Unlike most techies, though, I don’t have a spare computer sitting around, other than a couple dead/dying/decrepit/disintegrating laptops which would need some special hardware to talk to regular IDE drives. Mfstools isn’t ported to FreeBSD (which runs this server) or MacOS X (which all our working laptops run). What to do?
From previous “rescue” operations, we had an external firewire hdd enclosure, so on a lark I mounted my TiVo ‘A’ drive in this, dd‘ed an image of it to a file, then mounted the new disk in the enclosure and dd‘ed the image on to that. Apparently this will work on some single-drive TiVos, but it fails spectacularly on a double-drive model like mine. The TiVo software doesn’t automatically “forget” about missing disks, apparently, and the box never booted in this config. For this to work, I’d need to run the proper mfstools on my Mac or FreeBSD box.

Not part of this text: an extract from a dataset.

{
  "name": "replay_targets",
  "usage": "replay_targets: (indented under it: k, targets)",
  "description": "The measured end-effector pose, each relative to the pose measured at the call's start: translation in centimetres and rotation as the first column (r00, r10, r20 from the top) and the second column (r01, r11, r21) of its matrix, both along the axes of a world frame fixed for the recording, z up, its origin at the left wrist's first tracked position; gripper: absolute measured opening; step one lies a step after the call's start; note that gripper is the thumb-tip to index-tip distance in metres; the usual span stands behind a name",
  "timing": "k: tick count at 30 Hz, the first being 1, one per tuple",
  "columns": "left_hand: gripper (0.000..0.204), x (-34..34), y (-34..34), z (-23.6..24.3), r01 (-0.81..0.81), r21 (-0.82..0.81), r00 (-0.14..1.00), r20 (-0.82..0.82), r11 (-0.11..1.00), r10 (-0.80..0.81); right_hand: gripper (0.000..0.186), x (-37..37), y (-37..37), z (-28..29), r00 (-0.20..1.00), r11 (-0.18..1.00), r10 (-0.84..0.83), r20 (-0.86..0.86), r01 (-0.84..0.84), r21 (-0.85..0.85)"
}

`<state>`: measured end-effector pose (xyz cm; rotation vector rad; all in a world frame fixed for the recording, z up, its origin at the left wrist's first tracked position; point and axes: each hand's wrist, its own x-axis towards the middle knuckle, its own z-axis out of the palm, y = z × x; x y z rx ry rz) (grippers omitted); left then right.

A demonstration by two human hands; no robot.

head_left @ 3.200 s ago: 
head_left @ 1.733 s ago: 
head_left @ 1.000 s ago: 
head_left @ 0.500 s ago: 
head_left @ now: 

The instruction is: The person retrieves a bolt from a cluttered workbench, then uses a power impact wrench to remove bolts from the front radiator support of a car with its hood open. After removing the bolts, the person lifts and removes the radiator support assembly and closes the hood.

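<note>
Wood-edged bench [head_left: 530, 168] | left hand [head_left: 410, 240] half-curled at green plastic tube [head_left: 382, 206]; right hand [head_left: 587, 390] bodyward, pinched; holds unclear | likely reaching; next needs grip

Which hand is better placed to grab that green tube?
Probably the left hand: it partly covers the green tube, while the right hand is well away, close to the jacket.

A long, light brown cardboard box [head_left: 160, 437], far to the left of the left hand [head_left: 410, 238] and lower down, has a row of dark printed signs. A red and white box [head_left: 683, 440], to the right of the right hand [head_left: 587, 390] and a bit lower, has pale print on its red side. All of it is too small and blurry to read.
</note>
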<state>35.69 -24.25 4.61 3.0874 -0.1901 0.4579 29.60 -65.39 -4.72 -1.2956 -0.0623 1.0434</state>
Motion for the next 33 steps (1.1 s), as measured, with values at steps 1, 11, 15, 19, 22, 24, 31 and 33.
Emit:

Finally last night, I figured out a virtual solution to the latter.
I’d played with qemu several times in the past. It’s a nice, free/opensource CPU emulator, and a great way to run a new/foreign OS in a sandbox. It’s how I run Windows XP on my work Linux box The virtual hard drives can be simple raw files just like the ones I was ‘dd‘ing back and forth earlier. There’s also an OS X port. Hmm…
It took a little trial and error (mostly the latter) to get right, but I was able to:
- mount the A and B disks in the external enclosure, and collect disk images with dd
- Create a new virtual disk by ‘dd‘ing 60 GB of /dev/zero to a new file.
- Start up qemu with the disk A image, disk B image, mfstools iso image, and the new empty file as disks 1, 2, 3, and 4 respectively.
- Copy all data and settings to the new drive with:
mfsbackup -Tao - /dev/hda /dev/hdb | mfsrestore -zpi /dev/hdd
- mount the new drive in the external enclosure and dd the new image onto it.
And it worked!
This was more time-consuming than it needed to be since the dds ran at about 10MB/s, but it got the TV back without needing to beg/borrow/steal an extra computer.